A PHOTOCHEMICAL MODEL FOR THE CARBON-RICH PLANET WASP-12b

The hot-Jupiter WASP-12b is a heavily irradiated exoplanet in a short-period orbit around a G0-star with twice the metallicity of the Sun. A recent thermochemical equilibrium analysis based on Spitzer and ground-based infrared observations suggests that the presence of CH4 in its atmosphere and the lack of H2O features can only be explained if the carbon-to-oxygen ratio in the planet's atmosphere is much greater than the solar ratio ([C]/[O] = 0.54). Here, we use a one-dimensional photochemical model to study the effect of disequilibrium chemistry on the observed abundances of H2O, CO, CO2, and CH4 in the WASP-12b atmosphere.
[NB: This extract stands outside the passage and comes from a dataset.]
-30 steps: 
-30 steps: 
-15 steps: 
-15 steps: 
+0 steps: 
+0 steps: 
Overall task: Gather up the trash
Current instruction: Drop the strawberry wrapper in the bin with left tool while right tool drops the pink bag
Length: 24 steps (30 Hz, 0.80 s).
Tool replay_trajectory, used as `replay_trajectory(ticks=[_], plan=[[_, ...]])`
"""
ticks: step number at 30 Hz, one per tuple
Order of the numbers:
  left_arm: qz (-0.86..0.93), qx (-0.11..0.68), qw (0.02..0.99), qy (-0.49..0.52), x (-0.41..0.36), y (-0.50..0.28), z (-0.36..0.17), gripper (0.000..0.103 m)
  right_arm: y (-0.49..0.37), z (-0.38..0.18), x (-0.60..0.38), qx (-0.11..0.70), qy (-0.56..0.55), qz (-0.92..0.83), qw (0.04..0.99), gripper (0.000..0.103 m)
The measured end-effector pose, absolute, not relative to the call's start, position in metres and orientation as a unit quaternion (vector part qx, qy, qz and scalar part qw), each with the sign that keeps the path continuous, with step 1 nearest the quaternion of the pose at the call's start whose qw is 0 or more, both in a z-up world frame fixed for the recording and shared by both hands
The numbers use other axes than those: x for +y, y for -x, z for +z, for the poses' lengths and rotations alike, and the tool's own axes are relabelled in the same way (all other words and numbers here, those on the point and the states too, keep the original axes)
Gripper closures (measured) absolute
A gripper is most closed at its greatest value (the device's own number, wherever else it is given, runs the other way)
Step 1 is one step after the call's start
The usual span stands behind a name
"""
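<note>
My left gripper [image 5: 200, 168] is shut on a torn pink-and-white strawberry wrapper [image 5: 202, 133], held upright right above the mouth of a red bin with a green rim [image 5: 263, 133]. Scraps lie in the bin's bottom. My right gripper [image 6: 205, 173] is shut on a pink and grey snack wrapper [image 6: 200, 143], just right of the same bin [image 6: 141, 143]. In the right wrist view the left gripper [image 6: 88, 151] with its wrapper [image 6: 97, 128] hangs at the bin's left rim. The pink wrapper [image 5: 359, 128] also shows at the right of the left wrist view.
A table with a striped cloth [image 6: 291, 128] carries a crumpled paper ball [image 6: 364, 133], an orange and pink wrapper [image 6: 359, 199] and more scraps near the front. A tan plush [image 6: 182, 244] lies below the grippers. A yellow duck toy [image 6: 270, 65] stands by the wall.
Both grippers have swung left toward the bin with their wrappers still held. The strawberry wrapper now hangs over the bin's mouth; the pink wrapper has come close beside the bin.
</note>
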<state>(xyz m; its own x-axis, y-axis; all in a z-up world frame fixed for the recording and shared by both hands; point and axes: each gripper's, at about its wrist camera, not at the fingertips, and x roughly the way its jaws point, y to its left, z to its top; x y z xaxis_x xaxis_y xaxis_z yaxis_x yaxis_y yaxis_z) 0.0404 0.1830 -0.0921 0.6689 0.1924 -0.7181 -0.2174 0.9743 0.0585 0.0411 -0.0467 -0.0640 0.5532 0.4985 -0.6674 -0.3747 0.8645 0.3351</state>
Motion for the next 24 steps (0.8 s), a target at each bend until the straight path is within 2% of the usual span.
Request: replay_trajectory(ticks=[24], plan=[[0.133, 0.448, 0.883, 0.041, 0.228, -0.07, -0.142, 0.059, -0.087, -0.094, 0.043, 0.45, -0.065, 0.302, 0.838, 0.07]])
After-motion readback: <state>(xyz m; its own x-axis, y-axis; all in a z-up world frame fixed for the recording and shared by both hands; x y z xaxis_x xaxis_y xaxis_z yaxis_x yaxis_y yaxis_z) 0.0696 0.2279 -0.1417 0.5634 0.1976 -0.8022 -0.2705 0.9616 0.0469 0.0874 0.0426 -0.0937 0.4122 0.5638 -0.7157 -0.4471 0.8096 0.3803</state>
We consider two cases: one with solar [C]/[O] and another with [C]/[O] = 1.08. The solar case predicts that H2O and CO are more abundant than CO2 and CH4, as expected, whereas the high [C]/[O] model shows that CO, C2H2, and HCN are more abundant. This indicates that the extra carbon from the high [C]/[O] model is in hydrocarbon species. H2O photolysis is the dominant disequilibrium mechanism that alters the chemistry at higher altitudes in the solar [C]/[O] case, whereas photodissociation of C2H2 and HCN is significant in the super-solar case. Furthermore, our analysis indicates that C2H2 is the major absorber in the atmosphere ofWASP-12b and the absorption features detected near 1.6 and 8 mu m may be arising from C2H2 rather than CH4. The Hubble Space Telescope's WFC3 can resolve this discrepancy, as C2H2 has absorption between 1.51 and 1.54 mu m, while CH4 does not.